These two volumes on "Brain Oscillations" appear at a most opportune time. As the "Decade of the Brain" draws to its close, brain science is coming to terms with its ultimate problem: understanding the mechanisms by which the immense number of neurons in the human brain interact to produce the higher cognitive functions. The ideas, concepts, methods, interpretations and examples, which are presented here in voluminous detail by a world-class authority in electrophysiology, summarize the intellectual equipment that will be required to construct satisfactory solutions to the problem.

Neuroscience is ripe for change. The last revolution of ideas took place in the middle of the century now ending, when the field took a sharp turn into a novel direction. During the preceding five decades the prevailing view, carried forward from the 19th century, was that neurons are the carriers of nerve energy, either in chemical or electrical forms (Freeman, 1995).
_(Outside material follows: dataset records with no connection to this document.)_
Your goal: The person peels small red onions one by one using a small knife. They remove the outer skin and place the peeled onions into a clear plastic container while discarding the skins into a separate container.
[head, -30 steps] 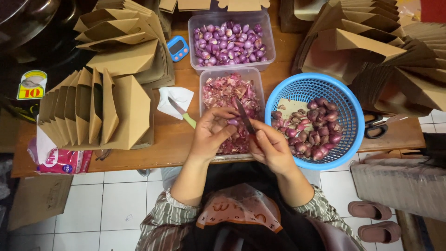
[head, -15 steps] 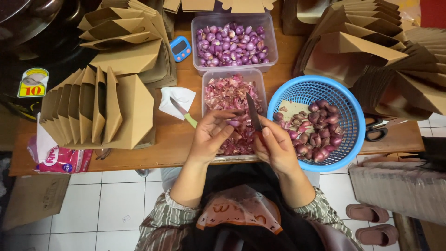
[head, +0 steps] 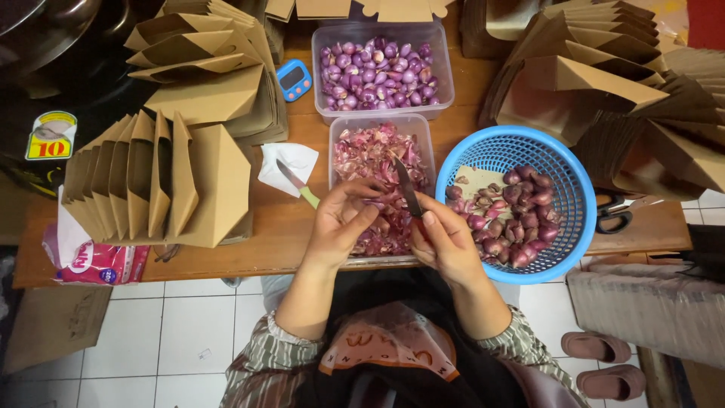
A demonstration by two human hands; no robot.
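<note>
My right hand (head: 445, 242) grips a small knife (head: 406, 189), its dark blade pointing up and away from me. My left hand (head: 340, 223) pinches a shallot, mostly hidden by the fingers, close beside the blade. Both hands hover over a clear tub of pink shallot skins (head: 380, 159). To the right stands a blue plastic basket (head: 498, 151) holding unpeeled red shallots (head: 513, 219). Farther back is a clear tub of peeled purple shallots (head: 377, 68).
A second knife with a green handle (head: 297, 183) lies on a white tissue (head: 291, 162). Folded brown paper bags (head: 158, 181) stand in stacks left and right (head: 604, 83). A small blue timer (head: 293, 79), black scissors (head: 615, 215), a tissue pack (head: 94, 261) and slippers (head: 604, 359) are around.
The knife blade has swung from leaning left to pointing upright. My hands stay together over the tub of skins, shifting only slightly.
</note>
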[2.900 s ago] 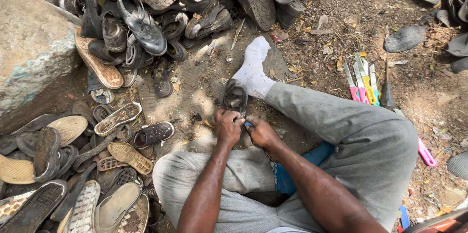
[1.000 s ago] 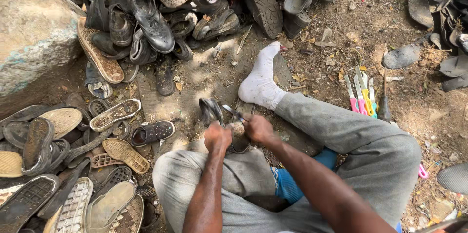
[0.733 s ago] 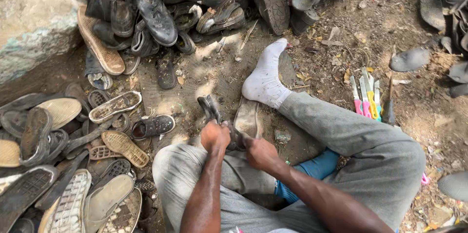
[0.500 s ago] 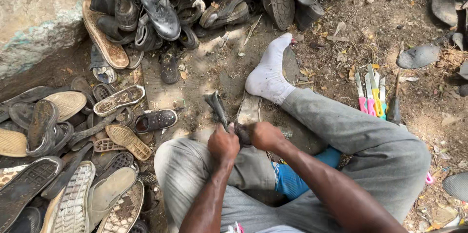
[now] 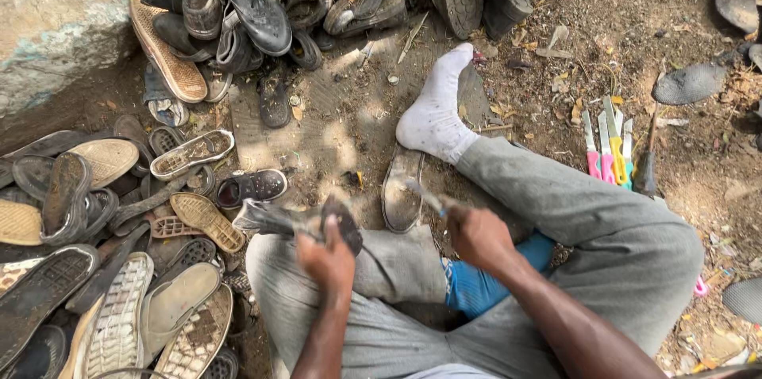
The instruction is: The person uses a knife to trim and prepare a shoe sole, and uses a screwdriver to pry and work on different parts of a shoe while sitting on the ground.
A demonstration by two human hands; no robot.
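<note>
A: Left hand (image 5: 327, 256)?
B: Fingers were wrapped around a dark shoe piece (image 5: 298, 222), blurred, held above the left knee, just beside a small black shoe (image 5: 252, 187) on the ground.

A: Right hand (image 5: 476, 234)?
B: Fingers were closed on a thin tool (image 5: 425, 195), blurry, couldn't tell what kind. It pointed up-left over a loose sole (image 5: 401, 188) lying by the white sock (image 5: 435, 109).

A: Surroundings?
B: Person sat on dirt in grey trousers (image 5: 587, 220). Pile of shoes (image 5: 262, 6) at top, flat soles (image 5: 119, 300) stacked left, big rock (image 5: 55, 30) top-left, pink and yellow handled knives (image 5: 607, 153) right of the leg.
</note>
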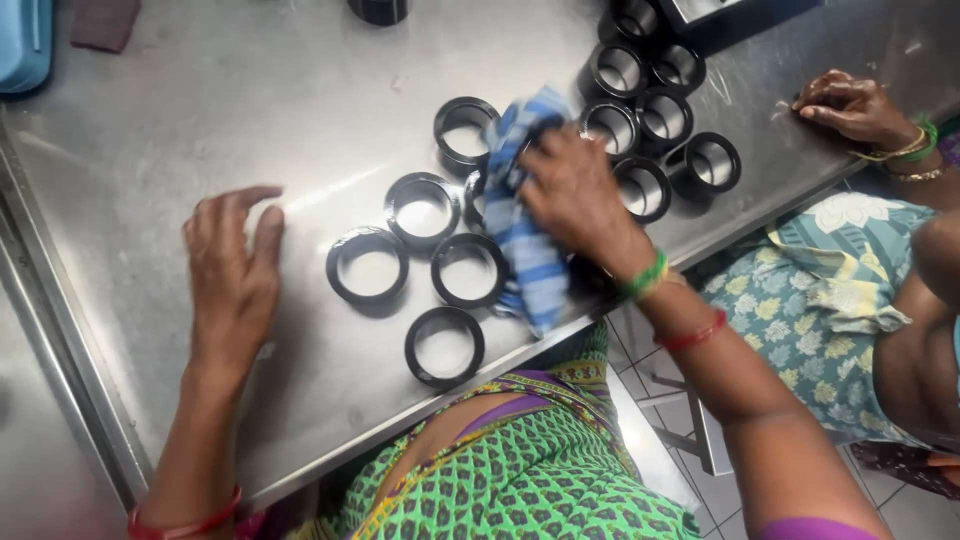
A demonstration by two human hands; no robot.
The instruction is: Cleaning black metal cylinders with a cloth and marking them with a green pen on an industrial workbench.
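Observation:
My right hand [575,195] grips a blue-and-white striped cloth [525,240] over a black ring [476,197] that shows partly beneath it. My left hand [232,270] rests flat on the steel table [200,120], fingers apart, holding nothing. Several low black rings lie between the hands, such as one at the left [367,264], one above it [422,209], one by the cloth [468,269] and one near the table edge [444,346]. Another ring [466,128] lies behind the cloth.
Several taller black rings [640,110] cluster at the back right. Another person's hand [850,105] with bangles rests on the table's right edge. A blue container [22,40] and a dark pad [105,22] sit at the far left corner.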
That point of view was enormously productive in terms of coming to understand the chemical basis for synaptic transmission, the electrochemistry of the ac­tion potential, the ionic mechanisms of membrane currents and gates, the functional neuroanatomy that underlies the hierarchy of reflexes, and the neural fields and'their resonances that support Gestalt phenomena. No bet­ter testimony can be given of the power of the applications of this approach than to point out that it provides the scientific basis for contemporary neu­rology, neuropsychiatry, and brain imaging.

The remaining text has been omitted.